(Work instructions): In the entries below, which lines run from the one containing "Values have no" to the one containing "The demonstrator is"? Copy exactly those lines, ends included, and no others.

(Data excerpts):
···
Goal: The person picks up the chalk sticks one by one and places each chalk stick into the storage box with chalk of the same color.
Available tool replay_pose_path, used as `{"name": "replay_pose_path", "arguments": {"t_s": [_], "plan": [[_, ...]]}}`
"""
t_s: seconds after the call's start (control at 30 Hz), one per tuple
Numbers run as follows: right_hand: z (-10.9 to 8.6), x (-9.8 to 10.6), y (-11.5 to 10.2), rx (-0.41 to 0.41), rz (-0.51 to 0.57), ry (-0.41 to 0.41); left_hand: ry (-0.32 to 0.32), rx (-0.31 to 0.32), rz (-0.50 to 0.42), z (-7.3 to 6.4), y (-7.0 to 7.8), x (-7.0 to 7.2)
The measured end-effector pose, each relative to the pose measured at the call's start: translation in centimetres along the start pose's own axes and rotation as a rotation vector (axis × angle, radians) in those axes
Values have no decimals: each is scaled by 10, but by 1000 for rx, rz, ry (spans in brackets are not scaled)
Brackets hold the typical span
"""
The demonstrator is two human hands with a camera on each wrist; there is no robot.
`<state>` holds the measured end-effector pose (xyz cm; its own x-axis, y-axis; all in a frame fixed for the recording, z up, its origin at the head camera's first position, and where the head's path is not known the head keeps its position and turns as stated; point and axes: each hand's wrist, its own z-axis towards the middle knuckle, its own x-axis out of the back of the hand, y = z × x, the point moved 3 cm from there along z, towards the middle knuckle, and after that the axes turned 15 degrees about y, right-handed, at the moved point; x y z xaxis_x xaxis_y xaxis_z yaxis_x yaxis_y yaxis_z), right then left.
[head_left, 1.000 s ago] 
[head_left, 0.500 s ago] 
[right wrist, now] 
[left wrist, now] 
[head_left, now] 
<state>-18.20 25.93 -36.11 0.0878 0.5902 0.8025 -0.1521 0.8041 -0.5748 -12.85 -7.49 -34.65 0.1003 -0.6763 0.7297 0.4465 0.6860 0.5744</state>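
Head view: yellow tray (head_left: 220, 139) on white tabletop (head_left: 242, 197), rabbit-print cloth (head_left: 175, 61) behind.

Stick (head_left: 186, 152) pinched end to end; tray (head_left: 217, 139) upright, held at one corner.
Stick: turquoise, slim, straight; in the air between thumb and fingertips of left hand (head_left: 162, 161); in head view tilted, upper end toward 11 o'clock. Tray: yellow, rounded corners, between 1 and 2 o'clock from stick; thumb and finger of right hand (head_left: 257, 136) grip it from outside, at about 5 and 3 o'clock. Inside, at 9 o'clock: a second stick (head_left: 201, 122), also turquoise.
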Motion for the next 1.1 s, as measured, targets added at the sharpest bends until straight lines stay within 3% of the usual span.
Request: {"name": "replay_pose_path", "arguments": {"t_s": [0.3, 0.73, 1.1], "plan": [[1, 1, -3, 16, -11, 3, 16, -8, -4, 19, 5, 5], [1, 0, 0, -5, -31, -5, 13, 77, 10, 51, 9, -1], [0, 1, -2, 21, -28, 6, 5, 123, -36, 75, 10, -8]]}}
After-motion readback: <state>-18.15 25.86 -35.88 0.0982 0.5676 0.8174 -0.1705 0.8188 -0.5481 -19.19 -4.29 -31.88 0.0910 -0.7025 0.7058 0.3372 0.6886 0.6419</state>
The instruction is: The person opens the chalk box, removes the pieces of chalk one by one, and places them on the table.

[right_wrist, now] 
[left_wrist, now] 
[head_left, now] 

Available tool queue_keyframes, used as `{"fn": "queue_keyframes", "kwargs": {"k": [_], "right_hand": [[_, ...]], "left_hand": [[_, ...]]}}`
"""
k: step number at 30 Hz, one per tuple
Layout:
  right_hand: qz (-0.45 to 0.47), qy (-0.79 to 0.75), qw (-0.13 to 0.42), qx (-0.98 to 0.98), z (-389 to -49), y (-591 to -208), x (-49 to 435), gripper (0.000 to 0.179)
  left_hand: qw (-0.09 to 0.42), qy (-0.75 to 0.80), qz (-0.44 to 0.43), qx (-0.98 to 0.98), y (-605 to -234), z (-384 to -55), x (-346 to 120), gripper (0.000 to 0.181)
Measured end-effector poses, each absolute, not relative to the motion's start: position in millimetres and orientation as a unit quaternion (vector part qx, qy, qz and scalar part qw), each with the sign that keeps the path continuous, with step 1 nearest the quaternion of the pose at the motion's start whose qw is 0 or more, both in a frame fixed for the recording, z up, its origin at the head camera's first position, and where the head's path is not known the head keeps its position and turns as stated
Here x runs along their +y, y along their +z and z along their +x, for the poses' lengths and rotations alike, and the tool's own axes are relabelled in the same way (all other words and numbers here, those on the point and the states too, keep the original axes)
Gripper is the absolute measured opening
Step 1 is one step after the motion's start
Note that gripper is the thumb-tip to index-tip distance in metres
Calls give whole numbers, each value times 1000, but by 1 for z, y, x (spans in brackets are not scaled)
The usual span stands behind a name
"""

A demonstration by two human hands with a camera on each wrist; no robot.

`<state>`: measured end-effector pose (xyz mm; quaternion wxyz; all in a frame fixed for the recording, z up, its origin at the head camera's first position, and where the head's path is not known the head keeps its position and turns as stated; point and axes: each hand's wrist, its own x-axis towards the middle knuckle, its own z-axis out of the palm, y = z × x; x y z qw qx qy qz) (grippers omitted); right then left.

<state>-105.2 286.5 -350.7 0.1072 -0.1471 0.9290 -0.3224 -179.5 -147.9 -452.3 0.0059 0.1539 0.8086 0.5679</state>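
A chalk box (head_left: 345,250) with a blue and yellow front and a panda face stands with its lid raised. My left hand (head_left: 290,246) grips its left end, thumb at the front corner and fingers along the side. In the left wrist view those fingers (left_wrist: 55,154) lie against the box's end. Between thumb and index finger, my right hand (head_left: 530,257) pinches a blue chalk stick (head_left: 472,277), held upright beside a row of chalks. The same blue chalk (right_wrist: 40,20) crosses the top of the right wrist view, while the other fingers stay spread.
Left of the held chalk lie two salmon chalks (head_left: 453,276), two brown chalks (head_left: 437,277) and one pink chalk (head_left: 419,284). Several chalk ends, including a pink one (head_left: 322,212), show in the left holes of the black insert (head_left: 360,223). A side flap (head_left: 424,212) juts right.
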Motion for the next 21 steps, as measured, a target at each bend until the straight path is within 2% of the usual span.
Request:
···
(Output of the task):
Values have no decimals: each is scaled by 10, but by 1000 for rx, rz, ry (spans in brackets are not scaled)
Brackets hold the typical span
"""
The demonstrator is two human hands with a camera on each wrist; there is no robot.

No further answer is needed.